For residents of Rome, the sight of courting priests is hardly an anomaly. But a recent exposé is rocking the Catholic Church.
For residents of Rome, the sight of courting priests is hardly an anomaly. The phenomenon is a well-known secret here, and one that was largely ignored until last weekend, when the Italian weekly magazine Panorama published a shocking exposé called “Le Notti Brave Dei Preti Gay,” or “Good Nights Out for Gay Priests.” Investigative journalist Carmelo Abbate spent 20 days undercover posing as the boyfriend of a man who ran in gay clerical circles, secretly videotaping the sexual escapades of three Rome-based priests. Abbate caught the priests on hidden camera dirty dancing at private parties and engaging in sex acts with male escorts on church property. He also caught them emerging from dark bedrooms in time to celebrate mass. In one postcoital scene, “Father Carlo” parades around seminaked, wearing only his clerical vestments. Abbate’s “date” even had sex with one of the priests to corroborate the story. “This is not about homosexuality,” Abbate, who is not gay, told NEWSWEEK. “This is about private vices and public virtues. This is about serious hypocrisy in the Catholic Church.”
The exposé has touched a nerve within the Catholic community in Rome, but Abbate doesn’t believe that it will have any effect, especially given the Vatican’s other sex scandal. Yet unlike the pedophile-priest crisis, which has so far reached scores of dioceses in the United States and Europe, the gay-priest problem is—so far—an issue just for the Rome diocese on the Vatican’s home turf. Most priests in Rome have some affiliation with the Vatican, and Abbate says one of the priests caught on tape also gave mass in St. Peter’s Basilica. The Vatican says that the offending priests from Abbate’s story will be sought out and stripped of their collars. Cardinal Agostino Vallini, head of the Rome diocese, is in charge of purging the offending clerics, and he has called on all gay priests who cannot respect the basic tenet of celibacy to get out of the priesthood. “Priests who are living a double life have not understood what the Catholic priesthood is and should not have become priests,” he said in a statement responding to the Panorama expose. “Consistency demands that they be discovered.
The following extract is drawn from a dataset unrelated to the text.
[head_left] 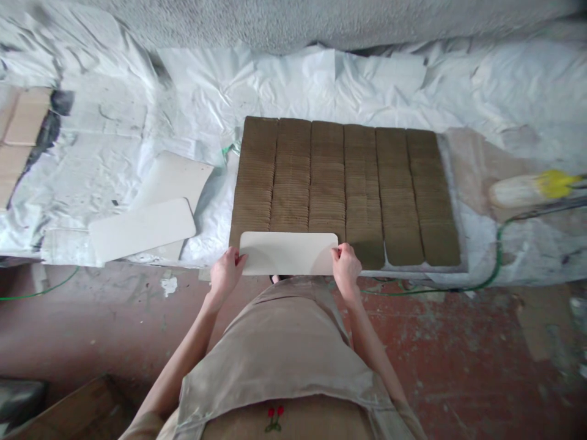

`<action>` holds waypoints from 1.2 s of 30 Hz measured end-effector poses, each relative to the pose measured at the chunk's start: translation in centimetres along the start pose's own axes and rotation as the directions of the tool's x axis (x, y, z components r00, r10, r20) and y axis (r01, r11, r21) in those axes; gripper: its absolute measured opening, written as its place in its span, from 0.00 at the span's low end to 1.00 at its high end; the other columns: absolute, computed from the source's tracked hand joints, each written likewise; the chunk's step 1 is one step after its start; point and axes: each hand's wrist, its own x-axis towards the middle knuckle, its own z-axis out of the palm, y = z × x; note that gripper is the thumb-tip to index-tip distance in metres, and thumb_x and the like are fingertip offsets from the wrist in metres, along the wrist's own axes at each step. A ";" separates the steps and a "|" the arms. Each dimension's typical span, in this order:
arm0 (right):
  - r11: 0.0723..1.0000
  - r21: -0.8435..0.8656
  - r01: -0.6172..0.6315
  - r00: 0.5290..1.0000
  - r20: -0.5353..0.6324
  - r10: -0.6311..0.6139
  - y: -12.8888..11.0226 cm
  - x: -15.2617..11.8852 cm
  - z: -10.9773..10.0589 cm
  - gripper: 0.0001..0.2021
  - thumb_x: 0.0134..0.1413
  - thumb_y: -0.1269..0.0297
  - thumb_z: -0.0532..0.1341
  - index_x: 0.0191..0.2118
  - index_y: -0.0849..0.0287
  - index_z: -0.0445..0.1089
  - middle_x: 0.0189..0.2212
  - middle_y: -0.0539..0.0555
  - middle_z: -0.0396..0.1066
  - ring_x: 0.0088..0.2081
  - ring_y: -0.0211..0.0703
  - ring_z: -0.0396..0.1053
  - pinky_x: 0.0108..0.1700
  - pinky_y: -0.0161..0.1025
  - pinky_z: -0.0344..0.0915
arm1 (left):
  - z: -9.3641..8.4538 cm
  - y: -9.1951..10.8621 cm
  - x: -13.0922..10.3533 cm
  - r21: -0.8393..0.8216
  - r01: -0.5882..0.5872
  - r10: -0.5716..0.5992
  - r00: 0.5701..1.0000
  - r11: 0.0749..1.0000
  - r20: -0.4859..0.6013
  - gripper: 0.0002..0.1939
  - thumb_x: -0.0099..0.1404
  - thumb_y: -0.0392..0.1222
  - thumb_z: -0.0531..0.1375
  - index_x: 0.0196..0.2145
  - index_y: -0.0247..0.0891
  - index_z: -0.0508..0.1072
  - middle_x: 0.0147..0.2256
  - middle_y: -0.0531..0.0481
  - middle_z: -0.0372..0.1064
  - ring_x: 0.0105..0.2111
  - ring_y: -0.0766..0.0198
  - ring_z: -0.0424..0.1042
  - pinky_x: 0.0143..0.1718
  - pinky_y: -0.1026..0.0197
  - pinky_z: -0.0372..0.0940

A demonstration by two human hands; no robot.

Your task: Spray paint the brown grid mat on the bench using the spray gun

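My left hand [225, 269] and my right hand [346, 266] are closed on opposite ends of a thin white board with rounded top corners [288, 253]. They hold it level at the front edge of the work surface, close to my apron. Behind it lie rows of overlapping brown strips [330, 177], packed side by side in several columns. The board covers the near ends of the left columns. Another white rounded board [144, 229] rests to the left, partly over a larger pale sheet [174, 177].
Wrinkled white plastic sheeting [192, 79] covers the surface. At the right are a spray gun with a whitish cup and yellow part [523, 189] and a green hose [499, 247]. Tan boards [27, 116] lie at the far left. Below is a reddish floor [440, 354].
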 end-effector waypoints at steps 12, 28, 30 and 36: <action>1.000 0.004 0.010 0.999 -0.040 -0.010 0.0 0.0 0.2 0.06 0.61 0.61 0.57 0.37 0.58 0.67 0.34 0.52 0.71 0.29 0.38 0.64 0.29 0.37 0.45 | 0.4 -0.6 0.1 -0.011 -0.026 0.026 0.999 1.000 -0.024 0.11 0.64 0.50 0.54 0.35 0.40 0.67 0.28 0.49 0.70 0.27 0.60 0.67 0.26 0.64 0.51; 0.985 -0.171 -0.020 0.999 0.022 0.024 -1.3 0.3 -0.1 0.08 0.62 0.60 0.56 0.41 0.58 0.65 0.37 0.56 0.70 0.37 0.44 0.70 0.29 0.37 0.52 | 0.4 -0.3 0.6 0.017 0.000 -0.001 1.000 1.000 0.014 0.11 0.65 0.50 0.54 0.37 0.40 0.66 0.28 0.50 0.70 0.28 0.60 0.68 0.26 0.63 0.51; 0.982 -0.187 -0.014 0.999 0.027 0.019 -1.4 0.4 -0.1 0.08 0.62 0.60 0.55 0.42 0.59 0.64 0.39 0.57 0.69 0.39 0.45 0.70 0.29 0.36 0.54 | 0.4 -0.2 0.6 0.036 0.010 -0.011 1.000 0.999 0.025 0.11 0.65 0.49 0.54 0.38 0.40 0.67 0.29 0.50 0.71 0.29 0.60 0.69 0.26 0.63 0.52; 0.982 -0.187 -0.030 0.997 0.061 0.042 -1.3 0.5 -0.2 0.09 0.63 0.59 0.54 0.44 0.59 0.63 0.40 0.57 0.69 0.38 0.43 0.71 0.30 0.35 0.57 | 0.2 0.0 0.9 0.107 0.022 -0.026 0.999 0.994 0.040 0.12 0.65 0.50 0.54 0.39 0.40 0.67 0.29 0.49 0.71 0.30 0.58 0.70 0.25 0.62 0.52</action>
We do not wish them ill, but we cannot accept that because of their behavior the honor of all the other priests is dragged through the mud.”
Vallini may have the right idea when it comes to punishing those who break priestly laws, but the church as a whole seems to find it difficult to differentiate its sex scandals—and to determine what role celibacy plays in either situation. In April, Vatican secretary of state Cardinal Tarcisio Bertone famously blamed gay priests for the pedophilia problem during a press conference in Santiago, Chile. “Many psychologists and psychiatrists have demonstrated that there is no relationship between celibacy and pedophilia,” he said. “But many others have demonstrated, I have been told recently, that there is a relation between homosexuality and pedophilia. That is true. That is the problem.”